Activity
Read through the material below and find each line that has the word "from"; copy it.

===== Dataset excerpt

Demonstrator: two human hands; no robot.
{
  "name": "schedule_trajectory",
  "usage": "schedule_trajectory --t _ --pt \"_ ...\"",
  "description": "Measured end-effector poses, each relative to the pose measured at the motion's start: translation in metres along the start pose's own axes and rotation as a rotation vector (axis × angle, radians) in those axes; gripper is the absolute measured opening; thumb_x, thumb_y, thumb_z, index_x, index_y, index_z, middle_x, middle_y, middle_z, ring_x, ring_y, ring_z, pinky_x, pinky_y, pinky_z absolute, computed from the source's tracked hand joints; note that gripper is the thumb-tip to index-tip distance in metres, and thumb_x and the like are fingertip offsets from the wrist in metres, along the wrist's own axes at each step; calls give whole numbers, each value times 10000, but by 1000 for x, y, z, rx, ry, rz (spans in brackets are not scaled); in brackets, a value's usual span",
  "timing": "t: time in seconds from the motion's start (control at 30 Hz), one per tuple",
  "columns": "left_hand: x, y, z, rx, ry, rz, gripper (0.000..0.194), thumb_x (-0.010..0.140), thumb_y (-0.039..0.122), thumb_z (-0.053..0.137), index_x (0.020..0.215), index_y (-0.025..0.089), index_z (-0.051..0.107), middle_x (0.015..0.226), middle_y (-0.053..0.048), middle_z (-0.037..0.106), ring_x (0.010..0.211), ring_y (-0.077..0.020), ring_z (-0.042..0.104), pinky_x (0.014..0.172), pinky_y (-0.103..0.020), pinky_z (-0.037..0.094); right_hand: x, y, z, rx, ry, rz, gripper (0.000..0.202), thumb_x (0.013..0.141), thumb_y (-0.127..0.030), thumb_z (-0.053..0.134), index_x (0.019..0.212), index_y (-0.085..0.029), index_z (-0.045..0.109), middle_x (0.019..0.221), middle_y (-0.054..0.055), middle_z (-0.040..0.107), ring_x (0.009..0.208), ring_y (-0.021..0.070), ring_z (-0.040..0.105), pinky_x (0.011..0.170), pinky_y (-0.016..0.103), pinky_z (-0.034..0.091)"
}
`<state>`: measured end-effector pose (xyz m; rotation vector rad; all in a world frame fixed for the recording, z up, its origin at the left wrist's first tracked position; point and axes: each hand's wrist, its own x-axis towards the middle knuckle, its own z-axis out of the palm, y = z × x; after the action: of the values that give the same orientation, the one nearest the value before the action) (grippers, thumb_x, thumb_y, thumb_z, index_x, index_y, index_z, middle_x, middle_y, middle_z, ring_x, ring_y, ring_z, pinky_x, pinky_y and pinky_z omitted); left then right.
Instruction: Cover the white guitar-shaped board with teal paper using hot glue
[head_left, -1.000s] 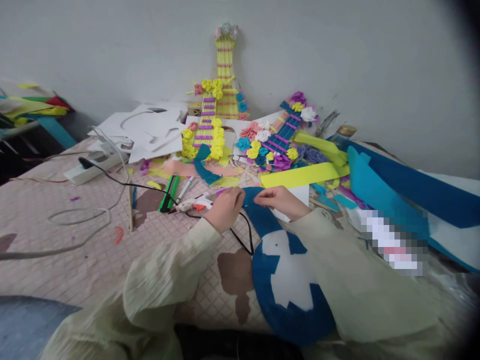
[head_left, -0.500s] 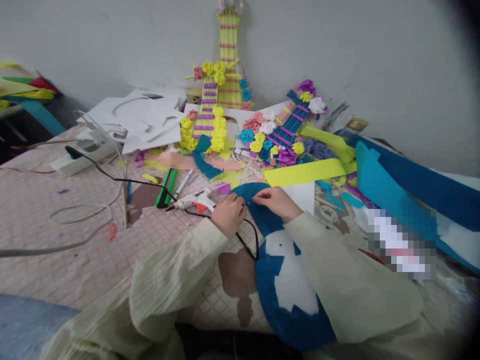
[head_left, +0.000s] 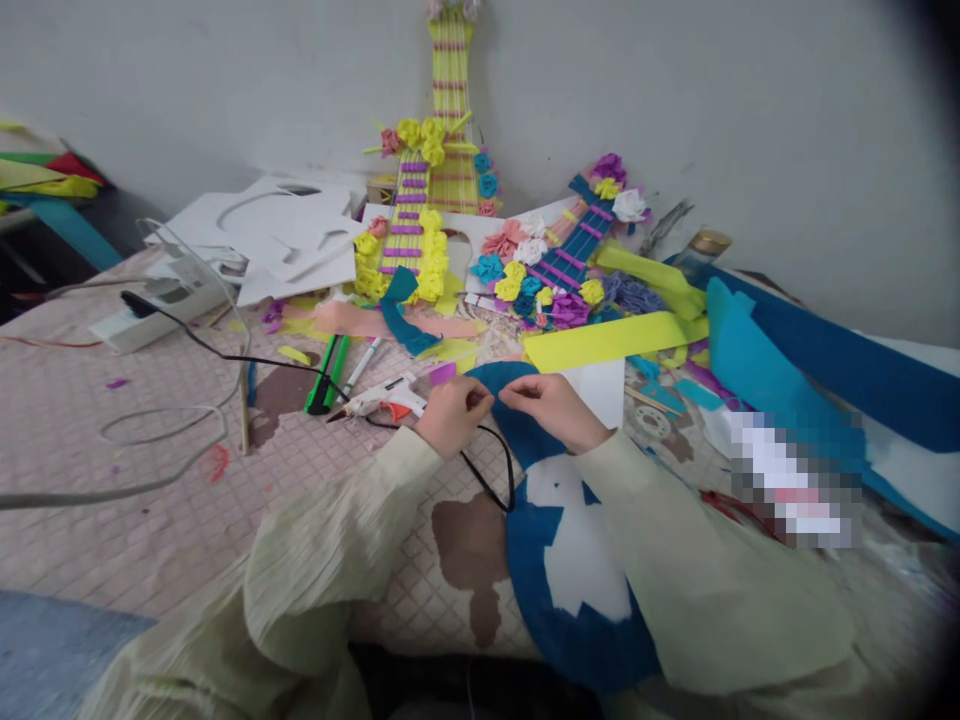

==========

Solution to the exercise
  "description": "Measured end-effector poses, each relative to the pose measured at the motion's start: translation in metres along the start pose's own axes and rotation as a rotation vector (axis × angle, radians) in those axes; gripper is the absolute measured opening; thumb_x, thumb_y, thumb_z, index_x, index_y, index_z, middle_x, middle_y, middle_z, ring_x, ring_y, ring_z, pinky_x, pinky_y, pinky_z absolute, computed from the source's tracked hand joints; note that gripper is the thumb-tip to index-tip distance in metres, and thumb_x and the like are fingertip offsets from the wrist in metres, along the wrist's own axes at each step; calls give whole numbers, each value times 10000, but by 1000 for x, y, z, rx, ry, rz (spans in brackets are not scaled); in brackets, a value's usual span",
  "timing": "t: time in seconds from the motion's start (control at 30 Hz), one per tuple",

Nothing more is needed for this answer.